Sometimes the biggest cyber threats come from within an organization in the form of a disgruntled employee or an honest but negligent staff member. According to Ponemon’s 2016 Cost of a Data Breach Study, human error (negligent employees or contractors) was the cause of 25% of the breaches included in the study. No matter how sophisticated the IT security defenses are, an employee’s moment of bad judgment can lead to a costly data breach.
Here are six ways to teach your employees to safeguard your company and client data.
1. Policies and Procedures
Develop written information security guidelines on how to treat company data and property such as documents and mobile devices. Make sure that the information is readily available by posting security tips and tricks around the office or circulating them through e-mail. Update these policies as threats evolve.
2. Employee Awareness Training
Phishing techniques are used to lure employees into clicking on a link that will deliver malware or redirect them to a page running malicious code. Teach your staff how to identify scams, respond when a threat or scam is discovered, and adhere to physical IT security best practices. Use classroom sessions to reinforce your policies and procedures regularly.

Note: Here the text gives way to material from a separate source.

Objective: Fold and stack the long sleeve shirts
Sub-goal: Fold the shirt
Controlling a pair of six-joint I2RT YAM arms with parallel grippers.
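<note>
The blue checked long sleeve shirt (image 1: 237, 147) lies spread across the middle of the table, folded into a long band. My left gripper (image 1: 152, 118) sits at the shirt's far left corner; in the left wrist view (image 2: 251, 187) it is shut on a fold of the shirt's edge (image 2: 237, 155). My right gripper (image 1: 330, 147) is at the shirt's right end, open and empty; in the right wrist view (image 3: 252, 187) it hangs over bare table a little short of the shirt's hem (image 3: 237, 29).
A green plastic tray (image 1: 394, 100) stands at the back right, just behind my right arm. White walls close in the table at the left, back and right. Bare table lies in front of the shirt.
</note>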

3. Phishing Program (Test Runs)
Using a service that simulates a phishing scam will help identify employees or contractors who are susceptible to falling for a scam and also pick out those who need further awareness training.
4. Data Encryption
A lost or stolen device can lead to a breach. Encrypting data will help protect it against prying eyes and since most state breach notification laws still provide “safe harbor” against notification where the devices were encrypted, it is advised that all mobile devices be fully encrypted before issuing to roving employees. However, these laws are changing.
5. Role Based Access
Provide employees with access to data on a need to know basis. This way, if their login credentials are leaked/stolen or if they decide to go rogue, they are only as dangerous as their access level.
6. Password Policies
Enforce the use of strong passwords and ensure they're updated on a consistent schedule.
Employee awareness training is as critical to the organization’s overall information security measures as any firewall or anti-virus software. A staff that's able to recognize threats and respond accordingly will be well guarded against most everyday cyber vulerabilities.